The problem: Repeat the listing that follows without a single change.
# # # # #
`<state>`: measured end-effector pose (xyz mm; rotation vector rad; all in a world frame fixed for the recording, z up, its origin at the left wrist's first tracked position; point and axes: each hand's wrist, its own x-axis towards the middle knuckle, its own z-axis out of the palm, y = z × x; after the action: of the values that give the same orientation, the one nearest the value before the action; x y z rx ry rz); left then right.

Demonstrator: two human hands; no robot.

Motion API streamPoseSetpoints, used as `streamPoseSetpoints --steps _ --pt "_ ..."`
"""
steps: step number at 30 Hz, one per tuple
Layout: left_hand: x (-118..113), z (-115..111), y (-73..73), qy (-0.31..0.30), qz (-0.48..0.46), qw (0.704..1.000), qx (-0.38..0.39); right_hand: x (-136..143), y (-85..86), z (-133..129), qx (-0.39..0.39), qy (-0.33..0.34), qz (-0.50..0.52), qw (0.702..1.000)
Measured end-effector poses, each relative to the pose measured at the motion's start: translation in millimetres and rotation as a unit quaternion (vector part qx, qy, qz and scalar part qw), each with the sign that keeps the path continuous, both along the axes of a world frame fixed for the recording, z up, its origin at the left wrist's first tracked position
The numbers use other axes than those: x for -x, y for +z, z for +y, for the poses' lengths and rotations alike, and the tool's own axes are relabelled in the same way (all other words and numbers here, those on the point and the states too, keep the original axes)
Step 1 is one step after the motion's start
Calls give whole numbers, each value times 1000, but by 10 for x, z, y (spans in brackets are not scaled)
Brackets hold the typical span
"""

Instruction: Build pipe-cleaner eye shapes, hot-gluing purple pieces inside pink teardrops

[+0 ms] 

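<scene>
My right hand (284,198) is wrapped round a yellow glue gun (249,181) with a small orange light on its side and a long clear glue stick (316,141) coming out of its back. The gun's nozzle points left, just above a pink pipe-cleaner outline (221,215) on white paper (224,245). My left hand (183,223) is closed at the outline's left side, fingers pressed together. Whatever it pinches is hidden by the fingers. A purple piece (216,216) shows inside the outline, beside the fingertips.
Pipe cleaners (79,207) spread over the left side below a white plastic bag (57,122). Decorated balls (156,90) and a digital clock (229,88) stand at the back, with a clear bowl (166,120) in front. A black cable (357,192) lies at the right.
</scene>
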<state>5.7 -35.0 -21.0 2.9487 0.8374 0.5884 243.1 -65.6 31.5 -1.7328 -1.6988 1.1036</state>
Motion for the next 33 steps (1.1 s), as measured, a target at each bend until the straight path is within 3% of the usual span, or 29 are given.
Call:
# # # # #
Response box:
`<state>`: measured end-effector pose (xyz mm; rotation vector rad; all in a world frame fixed for the recording, z up, its origin at the left wrist's first tracked position; point and axes: each hand's wrist, its own x-axis towards the middle knuckle, its own z-axis out of the palm, y = z × x; after the action: of the values that give the same orientation, the one nearest the value before the action; x y z rx ry rz); left then right.

Demonstrator: two human hands; no robot.

Motion API streamPoseSetpoints, used as `streamPoseSetpoints --steps _ --pt "_ ..."`
"""
steps: step number at 30 Hz, one per tuple
Layout: left_hand: x (-118..113), z (-115..111), y (-73..73), qy (-0.31..0.30), qz (-0.48..0.46), qw (0.704..1.000), qx (-0.38..0.39); right_hand: x (-136..143), y (-85..86), z (-133..129), qx (-0.39..0.39), qy (-0.33..0.34), qz (-0.50..0.52), qw (0.702..1.000)
Measured end-effector poses, each relative to the pose measured at the motion's start: translation in millimetres and rotation as a unit quaternion (vector part qx, qy, qz and scalar part qw), each with the sign that keeps the path continuous, both along the axes of a world frame fixed for the recording, z up, its origin at the left wrist's first tracked position
The numbers use other axes than those: x for -x, y for +z, z for +y, for the poses' lengths and rotations alike, and the tool's own axes are relabelled in the same way (all other words and numbers here, those on the point and the states too, keep the original axes)
Step 1 is one step after the motion's start
Calls give whole numbers, each value times 1000, but by 10 for x, z, y (spans in brackets are not scaled)
Brackets hold the typical span
"""

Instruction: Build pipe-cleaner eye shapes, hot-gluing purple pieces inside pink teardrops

[+0 ms] 

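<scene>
My right hand (284,198) is wrapped round a yellow glue gun (249,181) with a small orange light on its side and a long clear glue stick (316,141) coming out of its back. The gun's nozzle points left, just above a pink pipe-cleaner outline (221,215) on white paper (224,245). My left hand (183,223) is closed at the outline's left side, fingers pressed together. Whatever it pinches is hidden by the fingers. A purple piece (216,216) shows inside the outline, beside the fingertips.
Pipe cleaners (79,207) spread over the left side below a white plastic bag (57,122). Decorated balls (156,90) and a digital clock (229,88) stand at the back, with a clear bowl (166,120) in front. A black cable (357,192) lies at the right.
</scene>
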<state>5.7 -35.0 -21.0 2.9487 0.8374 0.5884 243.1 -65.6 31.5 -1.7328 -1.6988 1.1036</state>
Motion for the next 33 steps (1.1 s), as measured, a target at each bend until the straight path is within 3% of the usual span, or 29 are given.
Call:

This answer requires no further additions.